Transformers run concurrently or in parallel

engin_arlak · February 20, 2024, 4:27pm

How to connect to the SQL DB from inside of a Java Service?

Java is only a nightmare without a secret ingredient . Some time ago I wrote myself a helper that can analyze pipeline’s sig and generate Java classes for all input and output document types, with preset code to read and write into the pipeline (similarly to what stock “Generate code for implementing” option provides), so that only the data transformation itself needs to be done manually. It’s somewhat crude, and generated class names can get messy for complex structures, but the ability to manipulate data in any ways that Java allows is the reason I prefer it to flowservices for any serious task. And as I said above, this particular task does require some juggling with received data, additional SQL calls not being the bigger of inconveniences.

Most of the data transformations are automatic, you shouldn’t need custom Java service for that purpose.

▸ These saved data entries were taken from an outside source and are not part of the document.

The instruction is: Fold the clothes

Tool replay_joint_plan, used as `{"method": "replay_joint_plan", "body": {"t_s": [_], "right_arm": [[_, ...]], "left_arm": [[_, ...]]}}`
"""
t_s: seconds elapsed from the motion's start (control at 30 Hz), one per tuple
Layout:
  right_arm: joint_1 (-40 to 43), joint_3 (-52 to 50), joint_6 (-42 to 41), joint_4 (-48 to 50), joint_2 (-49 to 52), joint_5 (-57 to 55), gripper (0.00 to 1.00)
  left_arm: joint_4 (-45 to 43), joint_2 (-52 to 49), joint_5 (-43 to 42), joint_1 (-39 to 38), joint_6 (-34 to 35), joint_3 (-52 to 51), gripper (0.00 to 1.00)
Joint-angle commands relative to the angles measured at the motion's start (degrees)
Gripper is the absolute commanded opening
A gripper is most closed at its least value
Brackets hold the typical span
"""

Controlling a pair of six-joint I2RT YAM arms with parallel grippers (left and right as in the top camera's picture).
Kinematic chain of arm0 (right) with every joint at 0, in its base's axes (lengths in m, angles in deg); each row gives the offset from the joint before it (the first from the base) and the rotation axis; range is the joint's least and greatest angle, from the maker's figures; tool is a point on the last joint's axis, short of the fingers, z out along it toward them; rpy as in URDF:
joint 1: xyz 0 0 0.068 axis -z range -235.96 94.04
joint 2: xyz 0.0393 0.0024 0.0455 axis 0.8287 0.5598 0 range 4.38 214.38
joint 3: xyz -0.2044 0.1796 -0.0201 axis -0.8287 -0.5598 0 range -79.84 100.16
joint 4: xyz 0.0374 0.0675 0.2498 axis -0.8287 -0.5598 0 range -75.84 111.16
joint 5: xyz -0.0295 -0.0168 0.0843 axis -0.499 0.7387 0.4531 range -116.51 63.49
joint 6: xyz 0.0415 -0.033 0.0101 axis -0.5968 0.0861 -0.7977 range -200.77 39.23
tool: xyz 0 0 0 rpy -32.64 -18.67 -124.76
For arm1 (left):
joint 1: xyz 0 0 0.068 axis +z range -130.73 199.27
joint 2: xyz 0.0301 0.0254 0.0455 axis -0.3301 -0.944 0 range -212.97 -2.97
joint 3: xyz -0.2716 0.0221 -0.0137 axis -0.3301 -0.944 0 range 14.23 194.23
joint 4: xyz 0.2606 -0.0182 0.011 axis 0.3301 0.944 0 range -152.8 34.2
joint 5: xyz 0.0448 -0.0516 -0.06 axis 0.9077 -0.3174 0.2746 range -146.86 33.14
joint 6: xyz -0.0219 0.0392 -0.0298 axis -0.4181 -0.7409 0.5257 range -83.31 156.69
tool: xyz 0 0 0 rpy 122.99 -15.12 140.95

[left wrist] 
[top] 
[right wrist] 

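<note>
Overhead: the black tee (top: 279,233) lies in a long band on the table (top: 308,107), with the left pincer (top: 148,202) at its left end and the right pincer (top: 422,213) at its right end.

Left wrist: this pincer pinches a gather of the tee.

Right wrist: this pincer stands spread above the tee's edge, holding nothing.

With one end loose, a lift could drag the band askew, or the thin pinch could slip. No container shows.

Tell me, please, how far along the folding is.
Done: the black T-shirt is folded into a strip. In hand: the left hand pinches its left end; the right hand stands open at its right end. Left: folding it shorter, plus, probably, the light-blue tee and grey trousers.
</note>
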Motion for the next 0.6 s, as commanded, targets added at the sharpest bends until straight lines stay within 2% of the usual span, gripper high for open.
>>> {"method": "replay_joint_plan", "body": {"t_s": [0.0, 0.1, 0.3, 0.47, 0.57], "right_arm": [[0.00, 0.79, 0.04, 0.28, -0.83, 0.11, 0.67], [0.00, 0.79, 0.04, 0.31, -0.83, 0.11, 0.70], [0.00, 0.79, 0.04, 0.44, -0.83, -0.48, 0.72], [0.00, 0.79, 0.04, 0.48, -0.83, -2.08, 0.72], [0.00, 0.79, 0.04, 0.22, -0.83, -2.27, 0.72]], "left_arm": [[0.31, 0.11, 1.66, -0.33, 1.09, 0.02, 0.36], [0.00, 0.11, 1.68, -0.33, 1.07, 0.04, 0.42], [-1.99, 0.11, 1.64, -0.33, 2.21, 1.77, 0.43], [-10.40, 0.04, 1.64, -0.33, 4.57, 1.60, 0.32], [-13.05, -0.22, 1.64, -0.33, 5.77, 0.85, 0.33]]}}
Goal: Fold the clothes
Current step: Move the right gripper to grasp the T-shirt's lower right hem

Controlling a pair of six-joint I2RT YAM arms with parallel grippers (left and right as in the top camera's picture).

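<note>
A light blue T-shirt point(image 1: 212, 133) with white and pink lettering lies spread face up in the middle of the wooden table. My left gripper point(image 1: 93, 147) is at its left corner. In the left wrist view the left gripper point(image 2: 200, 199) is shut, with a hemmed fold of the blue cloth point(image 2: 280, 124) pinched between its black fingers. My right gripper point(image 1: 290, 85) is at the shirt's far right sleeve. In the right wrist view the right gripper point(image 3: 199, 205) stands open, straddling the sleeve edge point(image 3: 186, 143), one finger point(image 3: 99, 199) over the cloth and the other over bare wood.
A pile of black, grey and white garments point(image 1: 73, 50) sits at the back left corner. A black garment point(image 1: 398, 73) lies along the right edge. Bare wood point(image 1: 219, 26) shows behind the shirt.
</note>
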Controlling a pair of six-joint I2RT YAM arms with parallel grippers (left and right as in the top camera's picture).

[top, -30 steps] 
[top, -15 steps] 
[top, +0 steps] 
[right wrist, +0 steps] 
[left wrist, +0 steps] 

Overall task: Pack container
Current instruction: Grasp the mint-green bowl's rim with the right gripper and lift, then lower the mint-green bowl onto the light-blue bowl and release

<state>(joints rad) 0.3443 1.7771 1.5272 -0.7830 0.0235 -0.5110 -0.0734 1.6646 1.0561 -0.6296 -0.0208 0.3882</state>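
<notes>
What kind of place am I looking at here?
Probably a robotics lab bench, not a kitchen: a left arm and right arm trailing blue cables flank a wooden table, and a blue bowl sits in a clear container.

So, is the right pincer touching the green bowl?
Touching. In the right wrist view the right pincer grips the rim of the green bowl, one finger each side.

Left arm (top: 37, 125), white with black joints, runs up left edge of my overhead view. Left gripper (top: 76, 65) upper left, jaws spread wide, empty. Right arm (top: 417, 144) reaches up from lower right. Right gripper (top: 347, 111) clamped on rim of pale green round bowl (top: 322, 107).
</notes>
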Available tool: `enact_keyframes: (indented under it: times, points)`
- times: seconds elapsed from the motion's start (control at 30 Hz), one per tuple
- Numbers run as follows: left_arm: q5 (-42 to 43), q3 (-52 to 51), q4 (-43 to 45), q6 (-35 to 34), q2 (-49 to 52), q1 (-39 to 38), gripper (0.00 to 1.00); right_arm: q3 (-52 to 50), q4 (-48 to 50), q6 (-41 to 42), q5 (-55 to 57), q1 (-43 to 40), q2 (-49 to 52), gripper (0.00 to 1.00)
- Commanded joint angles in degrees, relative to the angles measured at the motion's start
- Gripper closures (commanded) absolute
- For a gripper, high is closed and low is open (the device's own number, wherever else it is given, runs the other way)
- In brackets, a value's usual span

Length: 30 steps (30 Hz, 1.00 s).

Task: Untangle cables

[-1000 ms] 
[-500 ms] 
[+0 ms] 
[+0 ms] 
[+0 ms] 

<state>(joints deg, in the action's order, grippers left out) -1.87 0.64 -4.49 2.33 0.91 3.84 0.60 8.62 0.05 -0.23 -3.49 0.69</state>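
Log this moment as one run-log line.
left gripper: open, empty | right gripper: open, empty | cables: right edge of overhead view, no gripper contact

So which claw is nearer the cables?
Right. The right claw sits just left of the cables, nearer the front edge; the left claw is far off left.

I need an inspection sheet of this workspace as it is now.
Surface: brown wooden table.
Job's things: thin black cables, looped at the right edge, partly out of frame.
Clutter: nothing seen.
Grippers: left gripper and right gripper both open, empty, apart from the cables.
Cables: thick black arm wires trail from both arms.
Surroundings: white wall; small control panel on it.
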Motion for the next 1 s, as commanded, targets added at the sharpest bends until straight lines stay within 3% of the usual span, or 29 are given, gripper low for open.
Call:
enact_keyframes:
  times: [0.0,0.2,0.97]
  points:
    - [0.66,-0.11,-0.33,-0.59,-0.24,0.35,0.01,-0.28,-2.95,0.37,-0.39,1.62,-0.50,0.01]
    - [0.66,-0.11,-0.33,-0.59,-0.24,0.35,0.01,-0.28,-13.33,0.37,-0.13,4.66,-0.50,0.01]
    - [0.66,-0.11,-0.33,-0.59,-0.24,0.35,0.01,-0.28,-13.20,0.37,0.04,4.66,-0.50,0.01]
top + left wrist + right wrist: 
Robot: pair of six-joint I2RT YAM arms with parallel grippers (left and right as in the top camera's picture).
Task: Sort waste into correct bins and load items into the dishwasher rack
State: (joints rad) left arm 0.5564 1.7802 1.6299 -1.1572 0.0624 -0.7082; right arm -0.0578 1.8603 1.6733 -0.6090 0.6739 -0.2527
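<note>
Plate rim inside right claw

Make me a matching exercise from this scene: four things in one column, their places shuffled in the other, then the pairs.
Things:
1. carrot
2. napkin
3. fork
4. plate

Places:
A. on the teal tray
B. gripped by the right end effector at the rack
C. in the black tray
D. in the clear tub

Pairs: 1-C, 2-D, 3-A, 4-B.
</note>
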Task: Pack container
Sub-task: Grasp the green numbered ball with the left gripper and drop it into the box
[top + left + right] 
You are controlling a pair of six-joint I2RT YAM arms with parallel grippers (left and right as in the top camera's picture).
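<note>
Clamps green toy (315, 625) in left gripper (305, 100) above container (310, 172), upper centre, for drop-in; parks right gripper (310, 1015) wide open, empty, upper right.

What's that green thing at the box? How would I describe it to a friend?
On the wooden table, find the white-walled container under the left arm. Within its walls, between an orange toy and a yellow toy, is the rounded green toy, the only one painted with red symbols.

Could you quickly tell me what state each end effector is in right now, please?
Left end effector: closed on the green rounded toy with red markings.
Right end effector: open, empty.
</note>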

I usually don’t like overdoing java services. It can be a real nightmare if you need to make changes on that service years later. Is there supposed to be external calls between database queries? If not you can still use sql code to implement your logic. I don’t like overdoing sql queries either, but for your requirement it might make sense.

reamon · February 20, 2024, 5:38pm

Transformers are not executed in parallel. The order of their execution is undefined, so the documentation says treat them as though they run in parallel, but they do not actually do so.

Edit: I cannot find existing docs that state “can view transformers as if they run in parallel” so perhaps that was removed at some point in the past.

reamon · February 20, 2024, 5:47pm

Lots of discussions on the boards about Java vs. FLOW. I usually object to the generalization that Java is “better” for complex (or “serious”) activity and FLOW is for simple stuff. I disagree. Java services are certainly a necessity in the Integration Server space but IMO, these are to be minimized. YMMV.

engin_arlak · February 20, 2024, 5:48pm

But it won’t be sequential, will it? It won’t wait for the previous service call to be completed to execute the next one. If that’s not the case, its a very common misconception. They even ask this questions in job interviews frequently.

Personally I don’t prefer using services as transformers anyway. There is a proper mechanism for executing services in paralel. Using transformers for that purpose is a workaround IMO, and all workarounds should be avoided if there is a proper solution for any requirement. I use the below mechanism to execute services in paralel.

https://documentation.softwareag.com/webmethods/integration_server/pie10-15/webhelp/pie-webhelp/pie-webhelp/to-publishing_documents_7.html#

reamon · February 20, 2024, 6:11pm

From my observations, yes, it is sequential. From the docs:

Transformers act as collection of INVOKE steps embedded in a single MAP step. However, transformers in a MAP step are independent of each other, do not execute in a specific order, and might not execute in the same order each time the MAP step runs.Consequently, the output of one transformer cannot be used as the input to another transformer

There was a thread many moons ago that covered this briefly. In that thread it has a quote from older docs:

When inserting transformers, assume that webMethods Integration Server concurrently executes the transformers at run time.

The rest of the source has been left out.